- **Exercise details**:
Consider the records below. How many of their lines include the word "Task"? State the number and nothing else.

- **The input**:
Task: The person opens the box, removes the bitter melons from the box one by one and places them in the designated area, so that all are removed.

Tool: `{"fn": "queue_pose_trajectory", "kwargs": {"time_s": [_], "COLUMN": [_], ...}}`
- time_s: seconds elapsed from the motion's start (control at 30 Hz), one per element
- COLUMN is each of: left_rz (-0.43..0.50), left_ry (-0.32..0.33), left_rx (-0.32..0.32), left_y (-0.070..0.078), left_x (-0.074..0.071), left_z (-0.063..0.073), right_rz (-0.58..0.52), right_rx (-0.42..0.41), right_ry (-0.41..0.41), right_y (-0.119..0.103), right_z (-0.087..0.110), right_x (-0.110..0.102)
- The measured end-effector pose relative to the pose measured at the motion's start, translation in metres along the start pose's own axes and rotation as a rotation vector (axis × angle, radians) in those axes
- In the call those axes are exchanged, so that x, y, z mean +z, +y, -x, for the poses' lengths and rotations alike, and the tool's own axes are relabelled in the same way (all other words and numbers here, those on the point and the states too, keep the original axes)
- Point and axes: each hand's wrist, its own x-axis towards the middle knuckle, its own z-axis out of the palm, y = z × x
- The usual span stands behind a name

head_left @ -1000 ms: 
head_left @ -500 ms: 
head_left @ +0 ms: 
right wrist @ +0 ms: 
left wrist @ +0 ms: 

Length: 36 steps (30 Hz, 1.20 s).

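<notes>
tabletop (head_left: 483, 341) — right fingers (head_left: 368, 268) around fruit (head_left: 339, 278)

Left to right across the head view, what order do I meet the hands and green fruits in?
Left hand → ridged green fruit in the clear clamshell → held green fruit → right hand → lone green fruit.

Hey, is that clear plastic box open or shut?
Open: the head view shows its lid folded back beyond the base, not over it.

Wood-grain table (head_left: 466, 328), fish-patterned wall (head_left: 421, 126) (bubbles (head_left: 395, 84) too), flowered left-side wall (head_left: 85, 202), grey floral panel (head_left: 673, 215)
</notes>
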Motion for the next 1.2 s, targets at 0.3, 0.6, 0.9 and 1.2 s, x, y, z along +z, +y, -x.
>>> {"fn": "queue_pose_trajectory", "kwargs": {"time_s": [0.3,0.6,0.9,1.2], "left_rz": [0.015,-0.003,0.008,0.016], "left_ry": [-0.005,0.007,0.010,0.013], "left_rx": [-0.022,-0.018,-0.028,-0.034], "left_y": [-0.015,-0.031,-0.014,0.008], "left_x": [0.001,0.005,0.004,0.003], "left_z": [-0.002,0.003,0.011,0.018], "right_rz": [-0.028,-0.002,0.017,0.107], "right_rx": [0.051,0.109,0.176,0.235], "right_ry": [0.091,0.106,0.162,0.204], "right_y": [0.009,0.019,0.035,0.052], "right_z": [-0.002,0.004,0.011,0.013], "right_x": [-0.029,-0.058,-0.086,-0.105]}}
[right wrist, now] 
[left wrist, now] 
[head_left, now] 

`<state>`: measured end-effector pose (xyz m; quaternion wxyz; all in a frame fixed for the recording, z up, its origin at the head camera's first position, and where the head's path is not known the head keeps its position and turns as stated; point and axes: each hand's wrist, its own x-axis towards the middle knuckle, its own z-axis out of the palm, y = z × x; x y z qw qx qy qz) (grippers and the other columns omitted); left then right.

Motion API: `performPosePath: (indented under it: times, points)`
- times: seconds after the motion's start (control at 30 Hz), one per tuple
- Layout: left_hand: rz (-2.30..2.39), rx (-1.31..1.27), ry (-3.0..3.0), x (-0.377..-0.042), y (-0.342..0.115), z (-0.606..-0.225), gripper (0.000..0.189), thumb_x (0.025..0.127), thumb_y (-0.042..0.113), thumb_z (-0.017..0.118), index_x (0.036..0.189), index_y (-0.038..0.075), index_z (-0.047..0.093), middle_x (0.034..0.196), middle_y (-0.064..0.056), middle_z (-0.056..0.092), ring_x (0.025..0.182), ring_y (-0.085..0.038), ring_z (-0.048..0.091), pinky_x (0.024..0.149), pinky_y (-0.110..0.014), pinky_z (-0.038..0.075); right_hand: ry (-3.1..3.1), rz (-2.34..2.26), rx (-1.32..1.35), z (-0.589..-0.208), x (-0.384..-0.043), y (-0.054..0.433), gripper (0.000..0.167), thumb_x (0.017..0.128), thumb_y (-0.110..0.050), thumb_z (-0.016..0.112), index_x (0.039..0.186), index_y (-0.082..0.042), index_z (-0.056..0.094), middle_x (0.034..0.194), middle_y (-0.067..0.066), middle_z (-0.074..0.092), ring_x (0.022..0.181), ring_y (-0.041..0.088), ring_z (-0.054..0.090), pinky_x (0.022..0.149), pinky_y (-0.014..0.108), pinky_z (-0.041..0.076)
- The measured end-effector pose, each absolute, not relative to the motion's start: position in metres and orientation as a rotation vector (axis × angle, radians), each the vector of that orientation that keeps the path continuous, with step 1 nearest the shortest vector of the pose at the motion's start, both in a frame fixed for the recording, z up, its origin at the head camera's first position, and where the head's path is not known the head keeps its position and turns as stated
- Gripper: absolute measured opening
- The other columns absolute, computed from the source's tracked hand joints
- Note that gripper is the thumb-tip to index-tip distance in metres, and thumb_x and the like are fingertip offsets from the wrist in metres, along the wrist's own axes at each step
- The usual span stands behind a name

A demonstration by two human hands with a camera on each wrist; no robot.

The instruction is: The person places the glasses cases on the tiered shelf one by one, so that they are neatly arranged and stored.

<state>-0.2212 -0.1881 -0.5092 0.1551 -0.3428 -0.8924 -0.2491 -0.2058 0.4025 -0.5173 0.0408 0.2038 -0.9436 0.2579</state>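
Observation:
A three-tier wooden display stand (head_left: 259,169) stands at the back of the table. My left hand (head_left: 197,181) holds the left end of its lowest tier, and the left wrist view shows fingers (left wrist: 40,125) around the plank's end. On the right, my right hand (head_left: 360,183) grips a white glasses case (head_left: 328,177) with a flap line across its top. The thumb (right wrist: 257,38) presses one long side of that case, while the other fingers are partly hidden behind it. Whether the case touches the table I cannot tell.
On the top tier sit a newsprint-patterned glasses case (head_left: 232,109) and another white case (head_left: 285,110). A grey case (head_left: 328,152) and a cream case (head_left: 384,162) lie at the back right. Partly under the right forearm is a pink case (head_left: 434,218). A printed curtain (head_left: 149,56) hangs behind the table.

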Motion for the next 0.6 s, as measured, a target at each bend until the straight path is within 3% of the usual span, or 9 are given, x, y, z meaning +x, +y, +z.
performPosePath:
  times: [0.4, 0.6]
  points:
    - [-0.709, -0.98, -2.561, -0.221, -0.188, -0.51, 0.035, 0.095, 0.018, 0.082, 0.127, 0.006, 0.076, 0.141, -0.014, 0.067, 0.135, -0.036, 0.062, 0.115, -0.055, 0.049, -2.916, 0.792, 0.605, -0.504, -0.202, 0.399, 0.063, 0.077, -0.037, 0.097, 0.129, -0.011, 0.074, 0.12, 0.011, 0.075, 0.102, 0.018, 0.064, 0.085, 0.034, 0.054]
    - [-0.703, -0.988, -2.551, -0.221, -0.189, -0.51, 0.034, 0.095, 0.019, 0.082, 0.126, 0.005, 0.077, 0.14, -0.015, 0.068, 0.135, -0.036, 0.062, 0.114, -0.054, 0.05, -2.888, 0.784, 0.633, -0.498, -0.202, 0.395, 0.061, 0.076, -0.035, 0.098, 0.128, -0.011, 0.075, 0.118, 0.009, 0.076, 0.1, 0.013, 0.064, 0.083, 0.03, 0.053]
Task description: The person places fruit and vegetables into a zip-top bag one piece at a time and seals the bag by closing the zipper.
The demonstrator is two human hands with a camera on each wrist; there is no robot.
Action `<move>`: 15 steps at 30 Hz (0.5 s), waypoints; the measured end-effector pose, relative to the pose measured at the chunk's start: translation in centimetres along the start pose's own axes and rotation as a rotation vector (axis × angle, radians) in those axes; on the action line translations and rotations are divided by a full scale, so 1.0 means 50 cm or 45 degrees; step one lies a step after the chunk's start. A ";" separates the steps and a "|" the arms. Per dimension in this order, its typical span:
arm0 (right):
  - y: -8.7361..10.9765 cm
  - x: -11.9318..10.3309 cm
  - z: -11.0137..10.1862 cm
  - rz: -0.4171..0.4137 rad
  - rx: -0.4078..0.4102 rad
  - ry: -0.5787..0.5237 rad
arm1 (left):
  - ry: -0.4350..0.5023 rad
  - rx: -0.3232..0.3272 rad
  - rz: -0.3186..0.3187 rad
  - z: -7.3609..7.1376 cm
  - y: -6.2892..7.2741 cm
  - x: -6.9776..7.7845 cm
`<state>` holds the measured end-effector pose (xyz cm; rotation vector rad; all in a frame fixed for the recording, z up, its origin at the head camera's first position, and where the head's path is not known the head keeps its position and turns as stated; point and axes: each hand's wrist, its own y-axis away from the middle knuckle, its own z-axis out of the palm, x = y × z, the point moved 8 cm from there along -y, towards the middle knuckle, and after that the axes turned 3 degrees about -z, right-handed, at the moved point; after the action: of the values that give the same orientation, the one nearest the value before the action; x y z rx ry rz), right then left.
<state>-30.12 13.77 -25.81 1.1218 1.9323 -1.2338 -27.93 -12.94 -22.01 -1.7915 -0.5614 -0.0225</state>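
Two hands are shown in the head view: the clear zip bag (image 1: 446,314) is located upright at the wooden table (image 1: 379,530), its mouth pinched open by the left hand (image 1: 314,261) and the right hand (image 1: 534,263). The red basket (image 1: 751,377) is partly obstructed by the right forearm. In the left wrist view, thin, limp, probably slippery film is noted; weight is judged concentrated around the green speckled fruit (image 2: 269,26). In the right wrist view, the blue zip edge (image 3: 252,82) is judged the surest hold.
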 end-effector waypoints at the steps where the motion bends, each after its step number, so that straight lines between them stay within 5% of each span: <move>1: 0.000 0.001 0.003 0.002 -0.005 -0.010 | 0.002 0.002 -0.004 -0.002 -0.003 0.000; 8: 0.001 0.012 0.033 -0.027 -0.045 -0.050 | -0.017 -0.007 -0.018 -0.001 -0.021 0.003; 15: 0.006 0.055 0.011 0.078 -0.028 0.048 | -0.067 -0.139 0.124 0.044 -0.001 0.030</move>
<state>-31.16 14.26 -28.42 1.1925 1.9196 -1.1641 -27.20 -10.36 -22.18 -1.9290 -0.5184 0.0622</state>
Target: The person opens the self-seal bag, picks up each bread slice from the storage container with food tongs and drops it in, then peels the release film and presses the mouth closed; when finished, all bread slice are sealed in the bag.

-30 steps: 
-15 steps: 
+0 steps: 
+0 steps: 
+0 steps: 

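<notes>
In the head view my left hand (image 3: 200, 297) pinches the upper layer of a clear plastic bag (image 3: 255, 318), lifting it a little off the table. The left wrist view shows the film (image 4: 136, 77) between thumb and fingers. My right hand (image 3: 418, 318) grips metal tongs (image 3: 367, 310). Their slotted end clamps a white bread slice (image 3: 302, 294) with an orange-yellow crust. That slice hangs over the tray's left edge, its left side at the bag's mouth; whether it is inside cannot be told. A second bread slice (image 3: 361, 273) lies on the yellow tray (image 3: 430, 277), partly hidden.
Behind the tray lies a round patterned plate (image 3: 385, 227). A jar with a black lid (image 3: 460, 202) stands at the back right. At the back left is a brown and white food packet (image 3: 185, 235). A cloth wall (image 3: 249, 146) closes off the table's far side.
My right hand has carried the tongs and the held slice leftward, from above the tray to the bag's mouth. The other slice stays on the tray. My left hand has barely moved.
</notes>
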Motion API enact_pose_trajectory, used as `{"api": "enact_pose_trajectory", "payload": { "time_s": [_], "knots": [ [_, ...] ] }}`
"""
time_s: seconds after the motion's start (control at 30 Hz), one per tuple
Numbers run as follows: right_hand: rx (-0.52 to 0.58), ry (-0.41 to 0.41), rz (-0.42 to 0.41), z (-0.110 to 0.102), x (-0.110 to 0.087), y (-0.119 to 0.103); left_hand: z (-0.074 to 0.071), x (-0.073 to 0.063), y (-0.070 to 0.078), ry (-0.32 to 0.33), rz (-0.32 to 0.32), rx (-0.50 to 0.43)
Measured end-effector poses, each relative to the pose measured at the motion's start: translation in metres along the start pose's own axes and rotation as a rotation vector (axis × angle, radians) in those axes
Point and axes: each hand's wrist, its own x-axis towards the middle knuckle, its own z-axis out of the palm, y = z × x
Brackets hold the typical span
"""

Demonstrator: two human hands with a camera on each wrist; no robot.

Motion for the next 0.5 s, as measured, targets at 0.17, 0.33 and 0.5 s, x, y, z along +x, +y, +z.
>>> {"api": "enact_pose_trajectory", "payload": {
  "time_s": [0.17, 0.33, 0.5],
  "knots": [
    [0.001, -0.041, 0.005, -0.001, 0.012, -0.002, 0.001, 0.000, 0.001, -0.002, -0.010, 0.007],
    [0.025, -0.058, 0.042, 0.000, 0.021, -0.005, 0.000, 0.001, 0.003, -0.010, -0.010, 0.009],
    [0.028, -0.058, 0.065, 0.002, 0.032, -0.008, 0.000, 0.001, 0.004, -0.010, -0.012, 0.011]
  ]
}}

- **The answer**:
2